1

I have checked several sites where producer put informations about L1, L2, L3, Main Memory access time in nanoseconds or cycles: skylake info

  • Is it possible to calculate that using result from memtest?
  • If not, how is that calculated in then?

I can run external tools, however they do some test using C/Assembler code - is that the only way to do it?

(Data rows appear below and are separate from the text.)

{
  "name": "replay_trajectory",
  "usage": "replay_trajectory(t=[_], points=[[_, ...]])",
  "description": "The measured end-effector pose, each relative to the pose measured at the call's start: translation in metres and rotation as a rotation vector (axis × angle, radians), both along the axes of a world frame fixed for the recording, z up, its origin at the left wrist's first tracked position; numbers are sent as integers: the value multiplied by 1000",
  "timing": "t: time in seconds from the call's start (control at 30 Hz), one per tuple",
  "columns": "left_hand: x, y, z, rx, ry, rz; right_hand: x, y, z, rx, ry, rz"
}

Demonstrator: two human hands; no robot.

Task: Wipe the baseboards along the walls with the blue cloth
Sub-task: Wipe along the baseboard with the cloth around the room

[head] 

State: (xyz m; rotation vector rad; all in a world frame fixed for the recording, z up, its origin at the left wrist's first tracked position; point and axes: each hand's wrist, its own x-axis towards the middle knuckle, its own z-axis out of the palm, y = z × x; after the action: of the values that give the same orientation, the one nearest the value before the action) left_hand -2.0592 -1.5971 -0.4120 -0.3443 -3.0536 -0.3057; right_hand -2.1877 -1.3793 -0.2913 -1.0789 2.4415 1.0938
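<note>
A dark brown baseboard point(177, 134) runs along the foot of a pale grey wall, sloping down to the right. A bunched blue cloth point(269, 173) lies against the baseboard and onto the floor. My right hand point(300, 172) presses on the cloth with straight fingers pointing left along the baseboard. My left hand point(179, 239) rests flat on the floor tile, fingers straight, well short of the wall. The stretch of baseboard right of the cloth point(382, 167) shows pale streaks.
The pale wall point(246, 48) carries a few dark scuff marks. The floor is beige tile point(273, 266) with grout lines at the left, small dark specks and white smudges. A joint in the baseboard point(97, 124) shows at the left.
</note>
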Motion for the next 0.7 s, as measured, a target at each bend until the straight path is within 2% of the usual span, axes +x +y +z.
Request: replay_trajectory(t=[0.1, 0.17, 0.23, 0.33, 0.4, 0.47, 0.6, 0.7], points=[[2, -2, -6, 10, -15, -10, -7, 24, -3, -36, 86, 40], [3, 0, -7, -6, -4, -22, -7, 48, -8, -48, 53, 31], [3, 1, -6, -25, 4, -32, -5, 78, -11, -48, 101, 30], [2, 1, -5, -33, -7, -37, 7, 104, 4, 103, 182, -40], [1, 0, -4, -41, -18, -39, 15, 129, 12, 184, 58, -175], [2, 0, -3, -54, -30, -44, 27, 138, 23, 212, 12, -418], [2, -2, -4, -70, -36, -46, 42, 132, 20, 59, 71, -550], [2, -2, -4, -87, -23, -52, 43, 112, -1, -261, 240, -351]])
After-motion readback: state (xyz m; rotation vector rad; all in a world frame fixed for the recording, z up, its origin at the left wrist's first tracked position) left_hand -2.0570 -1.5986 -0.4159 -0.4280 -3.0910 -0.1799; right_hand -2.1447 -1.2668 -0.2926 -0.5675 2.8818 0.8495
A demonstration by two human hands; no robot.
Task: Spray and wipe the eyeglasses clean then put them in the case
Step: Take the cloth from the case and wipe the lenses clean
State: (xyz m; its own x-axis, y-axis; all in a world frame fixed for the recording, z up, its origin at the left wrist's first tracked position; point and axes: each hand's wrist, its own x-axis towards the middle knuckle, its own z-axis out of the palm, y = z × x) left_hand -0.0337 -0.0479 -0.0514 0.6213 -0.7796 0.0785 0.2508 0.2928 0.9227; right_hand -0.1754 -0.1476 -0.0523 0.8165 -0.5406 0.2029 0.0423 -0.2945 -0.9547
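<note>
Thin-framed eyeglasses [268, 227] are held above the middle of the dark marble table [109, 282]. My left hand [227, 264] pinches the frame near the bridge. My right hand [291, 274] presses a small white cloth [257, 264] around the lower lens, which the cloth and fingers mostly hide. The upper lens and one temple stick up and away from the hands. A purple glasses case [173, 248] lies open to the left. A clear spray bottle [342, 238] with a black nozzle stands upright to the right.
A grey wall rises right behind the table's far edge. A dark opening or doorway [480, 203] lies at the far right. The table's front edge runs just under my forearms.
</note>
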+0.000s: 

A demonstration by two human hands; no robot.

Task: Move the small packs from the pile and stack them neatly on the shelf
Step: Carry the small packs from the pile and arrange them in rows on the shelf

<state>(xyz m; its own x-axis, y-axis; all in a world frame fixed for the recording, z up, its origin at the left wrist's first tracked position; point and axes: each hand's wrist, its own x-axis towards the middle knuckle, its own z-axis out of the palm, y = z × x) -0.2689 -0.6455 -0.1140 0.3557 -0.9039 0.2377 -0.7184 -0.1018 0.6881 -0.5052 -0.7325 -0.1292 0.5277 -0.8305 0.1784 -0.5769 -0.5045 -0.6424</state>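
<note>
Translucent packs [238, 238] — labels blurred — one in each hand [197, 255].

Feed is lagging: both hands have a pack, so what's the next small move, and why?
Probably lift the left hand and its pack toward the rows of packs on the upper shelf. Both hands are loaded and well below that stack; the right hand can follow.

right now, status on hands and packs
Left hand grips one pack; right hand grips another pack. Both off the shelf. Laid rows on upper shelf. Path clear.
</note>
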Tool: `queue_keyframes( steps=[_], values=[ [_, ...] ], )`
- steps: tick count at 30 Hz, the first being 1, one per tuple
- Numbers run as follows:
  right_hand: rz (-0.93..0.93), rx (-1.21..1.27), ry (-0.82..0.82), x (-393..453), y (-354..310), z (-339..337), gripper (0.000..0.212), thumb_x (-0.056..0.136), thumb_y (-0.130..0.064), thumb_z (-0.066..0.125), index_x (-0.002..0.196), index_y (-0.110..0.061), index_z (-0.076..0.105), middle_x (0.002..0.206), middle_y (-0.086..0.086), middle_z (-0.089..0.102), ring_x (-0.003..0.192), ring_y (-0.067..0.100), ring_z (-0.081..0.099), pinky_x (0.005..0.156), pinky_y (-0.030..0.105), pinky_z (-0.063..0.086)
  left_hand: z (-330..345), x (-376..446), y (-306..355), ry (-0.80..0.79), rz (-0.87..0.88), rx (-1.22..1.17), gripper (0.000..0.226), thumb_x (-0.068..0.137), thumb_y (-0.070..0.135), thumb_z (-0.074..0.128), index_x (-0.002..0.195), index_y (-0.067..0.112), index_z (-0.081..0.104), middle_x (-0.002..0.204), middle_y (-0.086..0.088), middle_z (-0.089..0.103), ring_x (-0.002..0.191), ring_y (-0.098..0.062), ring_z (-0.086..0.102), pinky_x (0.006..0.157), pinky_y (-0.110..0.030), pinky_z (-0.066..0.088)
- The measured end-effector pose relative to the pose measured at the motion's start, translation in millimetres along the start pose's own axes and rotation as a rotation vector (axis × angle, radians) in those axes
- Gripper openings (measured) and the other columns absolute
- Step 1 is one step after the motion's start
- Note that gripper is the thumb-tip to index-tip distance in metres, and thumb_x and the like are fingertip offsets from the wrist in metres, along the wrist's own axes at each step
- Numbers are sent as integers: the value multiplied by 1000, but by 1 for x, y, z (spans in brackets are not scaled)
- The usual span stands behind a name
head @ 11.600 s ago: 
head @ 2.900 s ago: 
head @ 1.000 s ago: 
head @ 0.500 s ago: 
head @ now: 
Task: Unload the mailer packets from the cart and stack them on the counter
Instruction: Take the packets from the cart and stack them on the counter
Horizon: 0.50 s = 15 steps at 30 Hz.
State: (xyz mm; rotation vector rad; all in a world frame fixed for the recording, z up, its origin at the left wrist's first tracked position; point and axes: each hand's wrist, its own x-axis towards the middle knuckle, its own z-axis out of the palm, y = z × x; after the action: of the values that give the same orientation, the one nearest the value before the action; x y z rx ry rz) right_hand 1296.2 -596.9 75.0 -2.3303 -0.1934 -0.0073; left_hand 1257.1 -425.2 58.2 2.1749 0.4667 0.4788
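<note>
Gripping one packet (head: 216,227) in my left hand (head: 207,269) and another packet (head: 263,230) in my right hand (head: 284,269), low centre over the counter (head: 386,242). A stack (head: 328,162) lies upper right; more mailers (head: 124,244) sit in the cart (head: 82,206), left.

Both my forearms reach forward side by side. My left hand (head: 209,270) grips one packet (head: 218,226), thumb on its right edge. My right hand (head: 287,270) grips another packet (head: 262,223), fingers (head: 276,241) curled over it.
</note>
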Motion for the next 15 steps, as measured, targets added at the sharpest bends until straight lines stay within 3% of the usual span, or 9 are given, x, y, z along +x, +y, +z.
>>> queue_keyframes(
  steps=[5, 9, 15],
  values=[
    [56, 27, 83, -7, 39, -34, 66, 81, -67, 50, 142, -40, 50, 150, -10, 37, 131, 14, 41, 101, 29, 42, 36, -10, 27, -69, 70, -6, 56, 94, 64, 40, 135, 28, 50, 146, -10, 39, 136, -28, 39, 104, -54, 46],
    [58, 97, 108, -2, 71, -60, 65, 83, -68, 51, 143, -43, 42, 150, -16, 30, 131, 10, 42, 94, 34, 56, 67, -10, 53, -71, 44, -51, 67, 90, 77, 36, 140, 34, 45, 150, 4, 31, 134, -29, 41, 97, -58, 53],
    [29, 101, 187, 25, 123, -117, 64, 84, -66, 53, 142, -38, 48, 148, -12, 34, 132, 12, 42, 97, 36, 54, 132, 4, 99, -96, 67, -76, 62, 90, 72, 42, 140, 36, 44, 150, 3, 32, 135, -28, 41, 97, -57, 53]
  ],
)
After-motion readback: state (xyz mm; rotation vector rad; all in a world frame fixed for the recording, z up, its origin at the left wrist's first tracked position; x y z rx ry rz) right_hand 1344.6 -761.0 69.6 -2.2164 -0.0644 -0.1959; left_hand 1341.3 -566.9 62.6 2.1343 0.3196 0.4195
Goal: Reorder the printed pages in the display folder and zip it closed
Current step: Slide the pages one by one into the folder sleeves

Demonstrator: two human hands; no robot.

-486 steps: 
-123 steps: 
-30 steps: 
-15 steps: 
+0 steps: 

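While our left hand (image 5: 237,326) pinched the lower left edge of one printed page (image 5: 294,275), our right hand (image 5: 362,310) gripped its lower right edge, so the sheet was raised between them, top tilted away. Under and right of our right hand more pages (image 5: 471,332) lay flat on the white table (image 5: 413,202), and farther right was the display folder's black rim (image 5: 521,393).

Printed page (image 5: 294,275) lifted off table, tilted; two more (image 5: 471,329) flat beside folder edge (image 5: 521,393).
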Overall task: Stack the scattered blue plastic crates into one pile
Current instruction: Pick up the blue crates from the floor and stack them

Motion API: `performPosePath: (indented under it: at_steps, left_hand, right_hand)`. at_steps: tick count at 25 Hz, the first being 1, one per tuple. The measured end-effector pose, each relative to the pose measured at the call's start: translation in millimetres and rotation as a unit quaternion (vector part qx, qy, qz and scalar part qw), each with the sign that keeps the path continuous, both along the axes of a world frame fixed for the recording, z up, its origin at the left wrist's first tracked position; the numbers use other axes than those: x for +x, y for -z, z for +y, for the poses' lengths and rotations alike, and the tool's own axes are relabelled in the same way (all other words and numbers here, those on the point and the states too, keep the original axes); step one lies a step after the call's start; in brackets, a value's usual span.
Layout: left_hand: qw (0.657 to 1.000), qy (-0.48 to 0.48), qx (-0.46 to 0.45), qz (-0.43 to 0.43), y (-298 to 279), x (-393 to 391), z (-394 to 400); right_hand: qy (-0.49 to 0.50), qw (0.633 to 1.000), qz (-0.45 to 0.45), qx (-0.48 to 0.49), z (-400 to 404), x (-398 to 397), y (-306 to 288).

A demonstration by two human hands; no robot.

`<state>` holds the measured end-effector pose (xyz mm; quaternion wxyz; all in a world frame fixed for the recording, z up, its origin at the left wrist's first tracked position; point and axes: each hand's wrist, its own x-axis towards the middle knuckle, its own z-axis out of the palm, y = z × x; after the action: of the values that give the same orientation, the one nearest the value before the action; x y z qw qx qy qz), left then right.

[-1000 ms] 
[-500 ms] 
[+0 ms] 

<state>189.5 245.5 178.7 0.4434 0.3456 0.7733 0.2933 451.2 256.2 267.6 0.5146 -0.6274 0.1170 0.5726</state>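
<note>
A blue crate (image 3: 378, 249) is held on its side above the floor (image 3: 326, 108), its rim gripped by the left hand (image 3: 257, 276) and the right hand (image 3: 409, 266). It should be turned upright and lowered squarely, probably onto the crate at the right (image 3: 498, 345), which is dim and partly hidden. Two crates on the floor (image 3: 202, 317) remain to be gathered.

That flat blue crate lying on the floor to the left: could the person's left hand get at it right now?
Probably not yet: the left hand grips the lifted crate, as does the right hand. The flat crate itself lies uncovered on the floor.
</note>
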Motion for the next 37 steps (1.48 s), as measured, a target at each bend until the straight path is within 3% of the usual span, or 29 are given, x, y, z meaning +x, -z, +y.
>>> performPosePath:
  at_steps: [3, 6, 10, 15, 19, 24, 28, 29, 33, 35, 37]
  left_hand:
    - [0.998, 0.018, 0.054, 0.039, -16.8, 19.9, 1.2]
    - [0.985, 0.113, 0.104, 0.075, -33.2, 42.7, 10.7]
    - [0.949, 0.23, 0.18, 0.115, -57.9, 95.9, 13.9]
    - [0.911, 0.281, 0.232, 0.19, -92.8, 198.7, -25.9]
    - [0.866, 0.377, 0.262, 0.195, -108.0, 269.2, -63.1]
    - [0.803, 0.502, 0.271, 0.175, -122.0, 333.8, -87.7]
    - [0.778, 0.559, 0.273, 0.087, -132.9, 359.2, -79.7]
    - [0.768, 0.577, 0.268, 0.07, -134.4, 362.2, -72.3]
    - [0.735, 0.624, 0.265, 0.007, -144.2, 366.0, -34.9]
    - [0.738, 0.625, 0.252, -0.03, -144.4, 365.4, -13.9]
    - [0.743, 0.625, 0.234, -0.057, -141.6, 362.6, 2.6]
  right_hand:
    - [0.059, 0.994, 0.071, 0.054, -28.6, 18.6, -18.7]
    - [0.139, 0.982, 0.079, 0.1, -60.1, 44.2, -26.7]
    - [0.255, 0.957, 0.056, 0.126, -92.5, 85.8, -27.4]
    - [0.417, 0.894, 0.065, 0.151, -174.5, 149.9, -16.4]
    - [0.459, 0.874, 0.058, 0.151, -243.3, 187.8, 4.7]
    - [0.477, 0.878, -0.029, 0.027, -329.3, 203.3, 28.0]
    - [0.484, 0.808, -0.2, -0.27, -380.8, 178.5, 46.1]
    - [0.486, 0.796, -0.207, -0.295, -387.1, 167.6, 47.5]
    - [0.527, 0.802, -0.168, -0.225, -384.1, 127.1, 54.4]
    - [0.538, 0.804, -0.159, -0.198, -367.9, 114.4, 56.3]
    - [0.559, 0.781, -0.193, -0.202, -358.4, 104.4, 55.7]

Example output from memtest86:

Intel i7 @ 3.6GHz

CLK/TEMP      3645 mhz   44C
L1 Cache:     64K        291.81 GB/s
L2 Cache:     256K       125.52 GB/s
L3 Cache:     12288K     56.56 GB/s
Memory:       31.8 GB    20.84 GB/s

RAM Info: PC4-25600 DDR4 XMP 3200MHz /  16-18-18-38 / G-Skill INtl F4-3200C
Peter Cordes
  • 328,167
  • 45
  • 605
  • 847
KarlR
  • 1,545
  • 12
  • 28
  • Running code on your CPU is pretty obviously the only way to actually measure / microbenchmark its performance... And using assembly is obviously the best way to control what actual machine code is in a microbenchmark. – Peter Cordes May 06 '19 at 22:36
  • I understand that. However I was just wondering if there is any way to estimate those values based on computer info like cpu clock rate, memory speed, cache size, architecture etc. and then test against those values using c/assembler code. – KarlR May 06 '19 at 22:55
  • Oh, well Intel publishes (in their optimization manual) some numbers for L1d latency, and maybe L2. L3 latency depends on ring bus geometry / how many hops away, and gets complicated. Other than that, you can look at other people's microbenchmark results to find out what they measured for CPUs you don't personally have access to. (e.g. https://www.7-cpu.com/). See also [Is there a penalty when base+offset is in a different page than the base?](//stackoverflow.com/q/52351397) for where L1d latency gets tricky between the 4c special case vs. the 5c normal case on Intel. – Peter Cordes May 06 '19 at 22:59
  • Cache latency measured in clock cycles is basically a free parameter that CPU designers can relax if needed, or tighten up when possible. Some workloads are sensitive to especially L1d latency, but for outer caches hit rate from making it bigger is often more valuable than lower latency from keeping it smaller. (And high bandwidth is always nice, but isn't always directly correlated with latency. Fun fact: memory latency is the limiting factor in single-threaded bandwidth on many CPUs: [Why is Skylake so much better than Broadwell-E for ST memory throughput?](//stackoverflow.com/q/39260020) – Peter Cordes May 06 '19 at 23:02
  • @PeterCordes, thanks for such comprehensive answer :) – KarlR May 07 '19 at 11:04

1 Answers1

2

Is it possible to calculate that using result from memtest?

No.

If not, how is that calculated in then?

The source code of the tools used to produce the results shown on https://www.7-cpu.com/ is publicly available, which can be found at https://www.7-cpu.com/utils.html. In particular, the MemLat tool is used to measure the access latency to each level of the memory hierarchy.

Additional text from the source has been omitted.